[Required work] Copy the data. Keep every character as given.

------------------------

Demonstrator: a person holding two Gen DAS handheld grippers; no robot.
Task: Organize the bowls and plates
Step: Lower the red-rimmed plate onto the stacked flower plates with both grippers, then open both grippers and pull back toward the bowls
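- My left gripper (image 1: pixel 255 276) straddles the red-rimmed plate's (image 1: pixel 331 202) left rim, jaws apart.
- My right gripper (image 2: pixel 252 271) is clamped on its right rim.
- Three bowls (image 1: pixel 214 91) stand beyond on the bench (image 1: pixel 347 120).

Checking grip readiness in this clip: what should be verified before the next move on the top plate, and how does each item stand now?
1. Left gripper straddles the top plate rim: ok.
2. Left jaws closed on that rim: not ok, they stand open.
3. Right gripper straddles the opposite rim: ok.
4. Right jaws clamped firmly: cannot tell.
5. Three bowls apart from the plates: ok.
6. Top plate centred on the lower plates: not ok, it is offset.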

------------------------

[Task solution]
Demonstrator: a person holding two Gen DAS handheld grippers; no robot.
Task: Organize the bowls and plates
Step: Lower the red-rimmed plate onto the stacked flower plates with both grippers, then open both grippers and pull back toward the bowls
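- My left gripper (image 1: pixel 255 276) straddles the red-rimmed plate's (image 1: pixel 331 202) left rim, jaws apart.
- My right gripper (image 2: pixel 252 271) is clamped on its right rim.
- Three bowls (image 1: pixel 214 91) stand beyond on the bench (image 1: pixel 347 120).

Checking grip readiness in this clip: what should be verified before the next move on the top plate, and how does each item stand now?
1. Left gripper straddles the top plate rim: ok.
2. Left jaws closed on that rim: not ok, they stand open.
3. Right gripper straddles the opposite rim: ok.
4. Right jaws clamped firmly: cannot tell.
5. Three bowls apart from the plates: ok.
6. Top plate centred on the lower plates: not ok, it is offset.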

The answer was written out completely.